When I first started collecting sand back in 2015, my original idea was to limit my collecting to sand, sand and nothing else but sand. However, it did not take me long to discover that there was a plentiful supply of similar and equally interesting sand-like materials available for collecting as well, namely clay, silt, soil and even mud.
This discovery came about during a number of visits to local sand and gravel pits, and also to some glacial till exposures at the coast, where fresh exposures into the surrounding deposits revealed layer upon layer of different coloured bands consisting of alternating soils, sands, silts and colourful clays. It did not take for me long to decide that these would also form part of my so-called “sand collection” despite they not being sand in the proper sense.
At many sites I’ve visited, particularly where a river or the sea has cut its way into an older glacial landscape, bands of clay and silt are often plentiful with a wide range of colours equalling those of the sand and sandstone I’ve also collected. All shades of yellow, orange, red and brown are common with the occasional greys, greens and even black popping up when least expected. Such clays are usually wet and very, very sticky, often needing a bit of work with the trowel to free up a decent clean sample. They also need to be dried out, crushed and sieved before storage and display.
By not restricting your collecting to simply sand, you are then able to collect from a much wider range of habitats and locations, particularly places where water erosion has taken place, for example, low-lying areas of arable land after heavy rains. Indeed, once you become more familiar with where to find such locations, you will more than not, also come across sand as well.

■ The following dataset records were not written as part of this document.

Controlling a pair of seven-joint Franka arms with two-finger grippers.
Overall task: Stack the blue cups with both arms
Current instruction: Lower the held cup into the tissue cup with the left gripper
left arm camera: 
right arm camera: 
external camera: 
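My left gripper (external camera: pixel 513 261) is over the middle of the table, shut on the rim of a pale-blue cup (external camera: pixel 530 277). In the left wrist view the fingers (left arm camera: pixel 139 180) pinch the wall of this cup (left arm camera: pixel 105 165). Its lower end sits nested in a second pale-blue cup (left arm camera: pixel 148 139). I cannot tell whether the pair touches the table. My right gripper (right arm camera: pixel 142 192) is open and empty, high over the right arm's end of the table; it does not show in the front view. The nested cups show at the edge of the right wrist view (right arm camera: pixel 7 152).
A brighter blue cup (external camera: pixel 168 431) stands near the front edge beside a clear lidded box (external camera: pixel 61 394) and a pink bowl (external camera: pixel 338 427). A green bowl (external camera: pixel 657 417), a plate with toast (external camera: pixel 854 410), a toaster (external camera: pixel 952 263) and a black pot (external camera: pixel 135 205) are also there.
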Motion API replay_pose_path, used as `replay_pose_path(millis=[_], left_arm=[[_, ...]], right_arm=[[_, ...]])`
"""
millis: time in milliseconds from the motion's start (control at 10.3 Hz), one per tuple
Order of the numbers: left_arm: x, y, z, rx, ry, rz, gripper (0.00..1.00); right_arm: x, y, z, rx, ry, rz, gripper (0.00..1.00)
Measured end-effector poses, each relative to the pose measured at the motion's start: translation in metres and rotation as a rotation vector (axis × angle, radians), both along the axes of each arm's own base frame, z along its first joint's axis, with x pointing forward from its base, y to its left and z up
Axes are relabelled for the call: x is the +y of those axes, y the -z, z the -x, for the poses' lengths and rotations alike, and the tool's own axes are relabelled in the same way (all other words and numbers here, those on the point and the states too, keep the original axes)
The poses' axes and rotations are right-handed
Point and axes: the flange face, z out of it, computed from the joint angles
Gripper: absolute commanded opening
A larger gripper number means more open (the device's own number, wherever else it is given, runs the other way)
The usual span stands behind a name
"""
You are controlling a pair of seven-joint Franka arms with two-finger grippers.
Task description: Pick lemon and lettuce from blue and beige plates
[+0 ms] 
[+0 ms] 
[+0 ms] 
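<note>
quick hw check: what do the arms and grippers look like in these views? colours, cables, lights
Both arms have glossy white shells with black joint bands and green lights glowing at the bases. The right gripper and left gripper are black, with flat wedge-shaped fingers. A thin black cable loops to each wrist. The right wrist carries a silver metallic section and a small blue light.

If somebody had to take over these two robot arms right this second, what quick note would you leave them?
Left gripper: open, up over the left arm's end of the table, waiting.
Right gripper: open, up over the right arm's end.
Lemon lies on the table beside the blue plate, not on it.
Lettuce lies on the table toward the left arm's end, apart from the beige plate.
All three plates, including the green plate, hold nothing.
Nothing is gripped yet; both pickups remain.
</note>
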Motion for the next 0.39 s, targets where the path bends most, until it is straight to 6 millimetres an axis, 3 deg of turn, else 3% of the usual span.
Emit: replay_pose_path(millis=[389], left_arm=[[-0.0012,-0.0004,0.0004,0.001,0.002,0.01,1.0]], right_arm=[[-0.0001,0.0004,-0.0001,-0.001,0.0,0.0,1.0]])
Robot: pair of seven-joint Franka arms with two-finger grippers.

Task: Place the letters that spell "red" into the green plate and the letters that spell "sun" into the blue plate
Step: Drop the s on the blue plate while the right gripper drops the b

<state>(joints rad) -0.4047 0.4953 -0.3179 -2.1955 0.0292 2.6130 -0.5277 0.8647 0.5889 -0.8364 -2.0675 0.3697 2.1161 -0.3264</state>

The processing of clays and silt is much the same as sand. The one difference is that clays can often be rock hard after drying and need to be crushed. The best way to do this is to place the sample inside a heavy gauge polythene bag and carefully smash with a hammer, followed by sieving to remove the larger particles. I find that an old tea-strainer or flour sieve is ideal. The resulting sample is often a very fine powder which can be difficult to pour into your display container. Wearing a dust mask is recommended.
My own “sand” collection is intermixed with samples of clay, soil, mud and silts as well as numerous samples of crushed sandstone and other similar sedimentary rocks such a coal, shale and chalk. I would estimate that approximately one quarter of my collection consists of these materials. Purists might suggest that this is not true sand-collecting but the resulting range of colours and textures is quite outstanding and well worth the effort.